There’s a Wellness Challenge I’m following at the New York Times. It’s about “Friendship.” I don’t think I’m a terrific friend. I am loyal, but I wonder how much time and effort I devote to developing relationships. Truthfully, I grew up with my younger sister as my best friend and despite time, distance, and differences, that remains true. Luckily I’ve also become close with my older sister in the last decades—something I would’ve declared an impossibility in my twenties. Since I’ve returned to Oregon, I’ve also reconnected with my sister-in-love. I say that honestly about my older brother’s wife. While she has a boatload of friends and hardly needs me to climb aboard, I’m standing firmly on deck; she knows how to weather storms! Sweet Serendipity in Sisterhood.

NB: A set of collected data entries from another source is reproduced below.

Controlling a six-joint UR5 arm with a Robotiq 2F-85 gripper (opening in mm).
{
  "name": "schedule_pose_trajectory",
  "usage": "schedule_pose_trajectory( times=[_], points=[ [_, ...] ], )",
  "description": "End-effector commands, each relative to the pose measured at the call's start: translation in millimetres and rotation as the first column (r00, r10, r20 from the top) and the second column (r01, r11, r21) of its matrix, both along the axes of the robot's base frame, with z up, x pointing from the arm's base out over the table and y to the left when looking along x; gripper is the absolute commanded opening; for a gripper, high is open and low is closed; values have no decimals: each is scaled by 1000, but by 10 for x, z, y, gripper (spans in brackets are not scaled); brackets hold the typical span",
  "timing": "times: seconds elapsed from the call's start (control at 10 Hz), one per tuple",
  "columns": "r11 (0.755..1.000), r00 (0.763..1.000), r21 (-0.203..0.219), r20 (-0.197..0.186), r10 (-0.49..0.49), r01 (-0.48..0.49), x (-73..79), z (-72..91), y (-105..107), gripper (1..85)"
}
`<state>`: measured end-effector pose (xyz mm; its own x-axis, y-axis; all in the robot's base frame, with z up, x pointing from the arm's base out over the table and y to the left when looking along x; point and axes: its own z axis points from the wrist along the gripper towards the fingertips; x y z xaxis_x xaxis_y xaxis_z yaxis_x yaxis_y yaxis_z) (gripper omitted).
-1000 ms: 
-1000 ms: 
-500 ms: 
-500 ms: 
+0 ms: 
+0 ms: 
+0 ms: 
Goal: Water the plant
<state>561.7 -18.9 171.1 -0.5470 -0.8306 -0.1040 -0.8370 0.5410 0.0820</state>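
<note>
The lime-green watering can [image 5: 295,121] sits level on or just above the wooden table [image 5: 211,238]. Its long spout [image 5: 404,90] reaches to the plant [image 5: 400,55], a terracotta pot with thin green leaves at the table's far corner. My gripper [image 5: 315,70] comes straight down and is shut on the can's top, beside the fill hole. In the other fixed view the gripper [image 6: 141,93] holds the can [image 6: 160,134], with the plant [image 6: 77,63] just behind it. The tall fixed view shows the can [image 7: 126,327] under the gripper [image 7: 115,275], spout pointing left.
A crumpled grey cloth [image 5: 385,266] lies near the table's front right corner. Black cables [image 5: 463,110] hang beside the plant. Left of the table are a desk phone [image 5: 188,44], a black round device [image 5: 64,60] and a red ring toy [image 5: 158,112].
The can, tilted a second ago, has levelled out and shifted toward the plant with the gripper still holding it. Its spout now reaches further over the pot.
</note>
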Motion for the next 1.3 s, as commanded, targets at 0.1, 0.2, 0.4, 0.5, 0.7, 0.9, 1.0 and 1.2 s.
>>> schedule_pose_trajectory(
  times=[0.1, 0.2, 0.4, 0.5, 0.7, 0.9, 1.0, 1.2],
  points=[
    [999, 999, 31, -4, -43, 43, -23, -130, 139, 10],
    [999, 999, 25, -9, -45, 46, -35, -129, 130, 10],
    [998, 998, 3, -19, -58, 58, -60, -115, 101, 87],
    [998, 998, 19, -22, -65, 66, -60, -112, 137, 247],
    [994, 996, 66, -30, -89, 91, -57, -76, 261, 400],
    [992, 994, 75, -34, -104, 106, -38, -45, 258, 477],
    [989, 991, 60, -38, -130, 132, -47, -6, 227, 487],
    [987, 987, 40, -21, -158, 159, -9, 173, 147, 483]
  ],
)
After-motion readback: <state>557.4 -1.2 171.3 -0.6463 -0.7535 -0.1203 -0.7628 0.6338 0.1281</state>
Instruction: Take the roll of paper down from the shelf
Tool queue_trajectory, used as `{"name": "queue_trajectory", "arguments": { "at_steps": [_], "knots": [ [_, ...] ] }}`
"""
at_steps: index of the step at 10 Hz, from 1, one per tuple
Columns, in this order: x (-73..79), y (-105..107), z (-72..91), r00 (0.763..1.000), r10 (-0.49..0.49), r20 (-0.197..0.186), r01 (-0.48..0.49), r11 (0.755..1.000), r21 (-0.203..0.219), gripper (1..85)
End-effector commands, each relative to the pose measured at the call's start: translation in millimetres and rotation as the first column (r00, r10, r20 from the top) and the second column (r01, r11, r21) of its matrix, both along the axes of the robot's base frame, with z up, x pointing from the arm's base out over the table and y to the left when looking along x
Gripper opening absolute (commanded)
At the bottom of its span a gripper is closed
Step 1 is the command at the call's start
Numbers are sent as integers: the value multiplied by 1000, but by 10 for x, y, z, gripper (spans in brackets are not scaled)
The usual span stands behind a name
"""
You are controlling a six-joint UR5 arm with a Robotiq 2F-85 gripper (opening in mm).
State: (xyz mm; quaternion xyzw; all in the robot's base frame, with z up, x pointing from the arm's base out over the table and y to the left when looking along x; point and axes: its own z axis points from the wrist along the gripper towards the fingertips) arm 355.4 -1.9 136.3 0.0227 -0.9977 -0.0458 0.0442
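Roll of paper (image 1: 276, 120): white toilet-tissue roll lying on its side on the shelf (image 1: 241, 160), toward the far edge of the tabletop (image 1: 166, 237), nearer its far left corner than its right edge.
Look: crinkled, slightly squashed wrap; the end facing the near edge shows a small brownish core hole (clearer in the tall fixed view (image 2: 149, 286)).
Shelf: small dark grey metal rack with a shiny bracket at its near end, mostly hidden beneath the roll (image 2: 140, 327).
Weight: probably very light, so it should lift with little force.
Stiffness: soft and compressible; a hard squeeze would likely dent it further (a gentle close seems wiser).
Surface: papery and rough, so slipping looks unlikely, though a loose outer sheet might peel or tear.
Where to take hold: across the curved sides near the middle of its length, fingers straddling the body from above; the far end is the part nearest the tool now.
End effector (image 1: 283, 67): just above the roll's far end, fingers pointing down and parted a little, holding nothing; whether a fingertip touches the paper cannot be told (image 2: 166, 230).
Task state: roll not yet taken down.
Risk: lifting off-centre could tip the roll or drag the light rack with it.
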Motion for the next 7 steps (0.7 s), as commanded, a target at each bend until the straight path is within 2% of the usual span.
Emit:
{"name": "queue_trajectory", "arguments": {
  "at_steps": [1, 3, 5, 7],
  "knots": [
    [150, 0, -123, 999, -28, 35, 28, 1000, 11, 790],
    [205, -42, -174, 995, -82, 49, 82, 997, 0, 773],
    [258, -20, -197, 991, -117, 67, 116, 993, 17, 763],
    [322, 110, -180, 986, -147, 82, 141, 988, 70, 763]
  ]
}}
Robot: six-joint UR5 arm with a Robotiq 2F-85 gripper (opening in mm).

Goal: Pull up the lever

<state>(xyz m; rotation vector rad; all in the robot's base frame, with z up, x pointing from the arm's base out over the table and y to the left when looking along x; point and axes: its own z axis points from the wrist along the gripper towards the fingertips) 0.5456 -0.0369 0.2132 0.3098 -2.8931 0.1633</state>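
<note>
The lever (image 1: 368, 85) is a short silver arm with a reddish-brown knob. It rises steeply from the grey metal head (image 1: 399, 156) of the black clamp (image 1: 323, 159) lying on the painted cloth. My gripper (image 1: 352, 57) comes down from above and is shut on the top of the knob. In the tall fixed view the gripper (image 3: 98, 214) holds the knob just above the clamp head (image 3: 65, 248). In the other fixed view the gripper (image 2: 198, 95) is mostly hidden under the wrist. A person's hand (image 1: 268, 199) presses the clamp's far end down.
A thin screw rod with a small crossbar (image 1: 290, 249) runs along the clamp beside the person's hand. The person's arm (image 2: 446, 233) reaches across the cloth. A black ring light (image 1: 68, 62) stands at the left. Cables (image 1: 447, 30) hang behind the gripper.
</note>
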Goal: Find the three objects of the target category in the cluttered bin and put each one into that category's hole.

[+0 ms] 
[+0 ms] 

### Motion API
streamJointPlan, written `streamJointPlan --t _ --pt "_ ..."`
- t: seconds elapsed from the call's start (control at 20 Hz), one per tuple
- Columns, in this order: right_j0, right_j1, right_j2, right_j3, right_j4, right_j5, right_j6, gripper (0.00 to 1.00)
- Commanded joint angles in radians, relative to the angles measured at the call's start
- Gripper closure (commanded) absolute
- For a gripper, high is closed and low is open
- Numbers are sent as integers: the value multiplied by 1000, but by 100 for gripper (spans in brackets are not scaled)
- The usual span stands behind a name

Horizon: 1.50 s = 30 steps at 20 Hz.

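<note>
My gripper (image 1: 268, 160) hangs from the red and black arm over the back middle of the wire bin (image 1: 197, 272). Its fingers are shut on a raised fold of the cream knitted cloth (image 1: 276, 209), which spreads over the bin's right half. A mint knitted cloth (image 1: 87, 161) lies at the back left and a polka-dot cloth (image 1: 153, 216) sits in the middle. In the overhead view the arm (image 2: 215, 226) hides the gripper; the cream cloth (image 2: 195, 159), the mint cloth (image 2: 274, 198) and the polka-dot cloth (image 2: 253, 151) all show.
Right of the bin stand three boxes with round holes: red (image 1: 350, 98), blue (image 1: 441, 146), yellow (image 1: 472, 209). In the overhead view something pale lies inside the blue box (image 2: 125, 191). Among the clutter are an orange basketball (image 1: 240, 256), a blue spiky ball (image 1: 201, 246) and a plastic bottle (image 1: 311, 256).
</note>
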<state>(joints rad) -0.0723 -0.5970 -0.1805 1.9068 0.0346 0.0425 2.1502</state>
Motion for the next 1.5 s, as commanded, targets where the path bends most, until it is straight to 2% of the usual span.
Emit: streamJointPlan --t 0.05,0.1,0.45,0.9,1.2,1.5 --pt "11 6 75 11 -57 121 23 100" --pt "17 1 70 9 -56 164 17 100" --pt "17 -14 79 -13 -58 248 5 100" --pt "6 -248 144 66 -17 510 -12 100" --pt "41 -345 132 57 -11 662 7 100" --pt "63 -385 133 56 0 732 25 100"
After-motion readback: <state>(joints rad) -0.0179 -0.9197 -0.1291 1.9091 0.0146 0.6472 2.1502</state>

Yesterday I discovered I’m a firefly friend, according to the survey attached to this challenge that I completed. Do you know what that means? Here’s what the analysis says about us fireflies: “Imagine a firefly flitting through the air on a warm summer night, glowing brightly in the company of its fellow bugs, then receding mysteriously into the dark night sky. Fireflies like you limit how many social engagements they have in any week or month, but light up when they feel deeply connected to others.”

It also owns that fireflies recharge with solitude; that is me in a nutshell! No matter how much I love you, if I need time out and away, I’ll take it! What it also recommends is that I keep interactions more casual, that interactions don’t always have to be intense. (I think I do that pretty well, actually…Maybe friendship styles aren’t easily categorized?!)

Day 1 of the challenge tasked participants with texting a friend. In her encouraging anecdote, the writer recounted how a bad day was saved by a text that came unexpectedly from a friend with whom she connects periodically—out of the blue? not quite—but it did lift her blues.

I realized I hadn’t texted a couple of close friends who are on the other side of the country for awhile. I did so, and I’m not sure how they felt, but I’m hoping they got some of the boost from me that I got from them. So simple, such fun.

Connection #1
Connection #2

Tomorrow I should be “repotting” a friendship, taking someone I know and enjoy in a specific context and branching out, doing something different with them. I’ll have to think about this one a bit. I have done this before, but it asks more of me than a text. I’ll keep you posted.

If you are interested in the challenge, or might want to take the quiz just for fun, check it out here. Life has so many challenges though. Maybe friendship shouldn’t be one of them. What do you think?

10 thoughts on “Well…”

  1. This is YOU: “Since I’ve returned to Oregon, I’ve also reconnected with my sister-in-love. I say that honestly about my older brother’s wife. While she has a boatload of friends and hardly needs me to climb aboard, I’m standing firmly on deck; she knows how to weather storms! “

  2. Your plan to “repot” friendships by trying new activities is intriguing. Maintaining relationships can be an ongoing effort, but as you note, friendship needn’t always feel challenging. Meaningful connections often develop organically.

  3. I haven’t taken the quiz yet. However, based on what you wrote, that describes me as well. I enjoy being with friends, but my alone time is important to me.

  4. Trish, what a fun Friendship Wellness Challenge you are taking. All the best with challenging yourself! So sweet to hear about your special and growing relationships with your older sister and your sister-in-love. So dear! (Is that baby still waiting?)